The result should be every line in the data below that carries the string "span".

Data below ▸
++++++++++++++++++++

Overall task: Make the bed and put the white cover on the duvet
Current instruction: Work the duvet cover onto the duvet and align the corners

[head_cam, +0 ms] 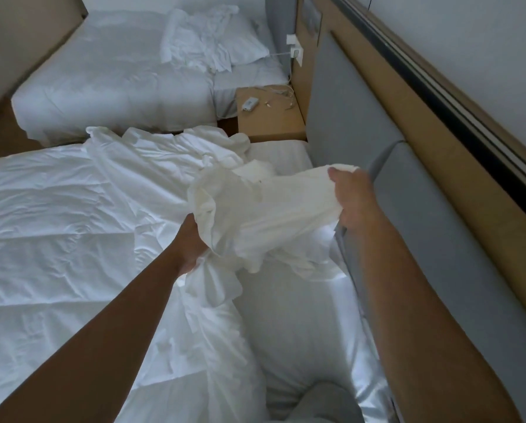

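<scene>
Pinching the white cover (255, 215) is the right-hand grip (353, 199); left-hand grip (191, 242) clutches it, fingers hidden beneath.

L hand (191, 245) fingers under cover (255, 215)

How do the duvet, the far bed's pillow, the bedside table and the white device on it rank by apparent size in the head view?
1. duvet, also nearest.
2. pillow and bedside table: look alike, unranked; cloth partly covers the pillow.
3. white device.
</scene>
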A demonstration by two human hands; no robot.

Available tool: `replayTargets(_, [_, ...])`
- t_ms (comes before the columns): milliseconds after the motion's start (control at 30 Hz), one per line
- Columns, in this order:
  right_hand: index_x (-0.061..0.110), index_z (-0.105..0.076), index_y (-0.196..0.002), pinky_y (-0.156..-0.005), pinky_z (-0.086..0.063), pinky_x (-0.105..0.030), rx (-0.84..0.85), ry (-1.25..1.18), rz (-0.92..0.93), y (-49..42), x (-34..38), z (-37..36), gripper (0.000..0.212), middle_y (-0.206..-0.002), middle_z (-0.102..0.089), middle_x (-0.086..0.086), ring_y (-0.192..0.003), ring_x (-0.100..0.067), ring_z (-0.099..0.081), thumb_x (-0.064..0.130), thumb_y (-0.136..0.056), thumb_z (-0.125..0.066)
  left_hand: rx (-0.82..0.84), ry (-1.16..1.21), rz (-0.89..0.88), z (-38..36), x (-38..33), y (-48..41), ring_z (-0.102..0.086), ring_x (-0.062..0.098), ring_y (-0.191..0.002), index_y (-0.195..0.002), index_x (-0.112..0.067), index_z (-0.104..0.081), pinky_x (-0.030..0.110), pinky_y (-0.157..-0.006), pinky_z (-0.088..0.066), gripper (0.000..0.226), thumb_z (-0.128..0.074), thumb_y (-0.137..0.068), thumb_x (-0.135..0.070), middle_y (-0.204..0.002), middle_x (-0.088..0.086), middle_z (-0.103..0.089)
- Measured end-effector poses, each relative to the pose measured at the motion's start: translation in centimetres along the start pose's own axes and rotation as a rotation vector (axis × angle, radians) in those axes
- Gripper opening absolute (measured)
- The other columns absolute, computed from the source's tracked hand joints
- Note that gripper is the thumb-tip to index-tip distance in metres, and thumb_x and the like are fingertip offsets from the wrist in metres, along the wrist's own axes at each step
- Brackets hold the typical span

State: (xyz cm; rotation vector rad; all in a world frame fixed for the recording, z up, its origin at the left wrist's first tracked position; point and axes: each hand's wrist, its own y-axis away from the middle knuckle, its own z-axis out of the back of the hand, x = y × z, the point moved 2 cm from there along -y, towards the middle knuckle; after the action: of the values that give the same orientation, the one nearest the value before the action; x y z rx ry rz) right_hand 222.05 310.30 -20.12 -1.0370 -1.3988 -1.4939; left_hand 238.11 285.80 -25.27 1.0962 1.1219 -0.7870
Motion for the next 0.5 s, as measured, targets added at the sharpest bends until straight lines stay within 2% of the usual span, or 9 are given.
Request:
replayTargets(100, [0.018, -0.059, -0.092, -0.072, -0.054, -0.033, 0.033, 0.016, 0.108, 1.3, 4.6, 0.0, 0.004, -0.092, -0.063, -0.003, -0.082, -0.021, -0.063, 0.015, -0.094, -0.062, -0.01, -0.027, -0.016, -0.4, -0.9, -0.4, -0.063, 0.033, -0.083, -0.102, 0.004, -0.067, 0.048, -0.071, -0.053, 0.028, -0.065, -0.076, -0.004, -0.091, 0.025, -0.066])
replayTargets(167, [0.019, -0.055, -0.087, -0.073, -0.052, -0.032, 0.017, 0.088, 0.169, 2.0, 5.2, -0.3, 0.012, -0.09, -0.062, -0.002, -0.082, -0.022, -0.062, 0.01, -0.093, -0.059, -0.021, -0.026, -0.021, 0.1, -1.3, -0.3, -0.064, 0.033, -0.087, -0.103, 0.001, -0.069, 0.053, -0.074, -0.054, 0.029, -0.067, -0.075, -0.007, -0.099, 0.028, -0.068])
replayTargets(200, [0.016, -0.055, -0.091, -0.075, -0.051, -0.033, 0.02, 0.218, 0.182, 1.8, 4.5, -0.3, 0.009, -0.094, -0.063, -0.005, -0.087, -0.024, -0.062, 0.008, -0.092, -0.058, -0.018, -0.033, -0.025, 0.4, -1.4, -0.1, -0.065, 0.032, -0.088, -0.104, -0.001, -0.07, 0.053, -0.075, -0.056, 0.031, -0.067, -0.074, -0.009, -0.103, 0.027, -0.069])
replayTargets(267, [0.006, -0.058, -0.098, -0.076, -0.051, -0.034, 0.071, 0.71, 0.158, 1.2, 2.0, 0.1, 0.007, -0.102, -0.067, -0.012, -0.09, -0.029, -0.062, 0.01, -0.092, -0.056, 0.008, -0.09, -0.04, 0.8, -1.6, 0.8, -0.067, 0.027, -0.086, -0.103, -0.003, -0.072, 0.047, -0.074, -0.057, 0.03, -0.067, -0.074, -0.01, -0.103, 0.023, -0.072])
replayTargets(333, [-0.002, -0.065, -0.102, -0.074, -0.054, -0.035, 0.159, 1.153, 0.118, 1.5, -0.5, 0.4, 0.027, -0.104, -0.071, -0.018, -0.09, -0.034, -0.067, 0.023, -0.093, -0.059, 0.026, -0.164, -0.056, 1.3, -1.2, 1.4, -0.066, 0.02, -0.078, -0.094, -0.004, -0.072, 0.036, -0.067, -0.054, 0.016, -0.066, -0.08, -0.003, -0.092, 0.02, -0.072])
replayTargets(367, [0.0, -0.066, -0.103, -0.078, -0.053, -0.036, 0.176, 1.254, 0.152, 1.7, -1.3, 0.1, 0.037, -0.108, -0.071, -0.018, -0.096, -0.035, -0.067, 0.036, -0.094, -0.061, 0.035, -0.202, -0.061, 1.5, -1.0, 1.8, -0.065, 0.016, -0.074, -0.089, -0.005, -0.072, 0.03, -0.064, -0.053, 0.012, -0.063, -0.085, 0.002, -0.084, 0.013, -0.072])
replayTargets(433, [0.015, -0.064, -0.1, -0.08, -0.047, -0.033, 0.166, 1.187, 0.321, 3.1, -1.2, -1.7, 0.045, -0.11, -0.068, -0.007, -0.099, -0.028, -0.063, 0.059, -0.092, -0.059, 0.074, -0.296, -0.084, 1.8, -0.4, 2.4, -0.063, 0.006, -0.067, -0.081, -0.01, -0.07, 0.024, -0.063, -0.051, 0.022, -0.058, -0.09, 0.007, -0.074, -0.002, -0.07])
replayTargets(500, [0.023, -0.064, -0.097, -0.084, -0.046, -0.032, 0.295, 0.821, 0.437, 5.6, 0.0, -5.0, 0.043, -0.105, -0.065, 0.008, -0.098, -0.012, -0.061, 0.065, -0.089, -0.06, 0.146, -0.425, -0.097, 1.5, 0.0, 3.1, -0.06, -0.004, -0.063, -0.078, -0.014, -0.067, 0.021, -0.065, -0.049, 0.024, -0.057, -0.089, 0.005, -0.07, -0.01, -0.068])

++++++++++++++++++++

Your solution ▸
- Brackets hold the typical span
Motion for the next 0.5 s, as measured, targets added at the sharpest bends until straight lines stay within 2% of the usual span, or 9 are given.

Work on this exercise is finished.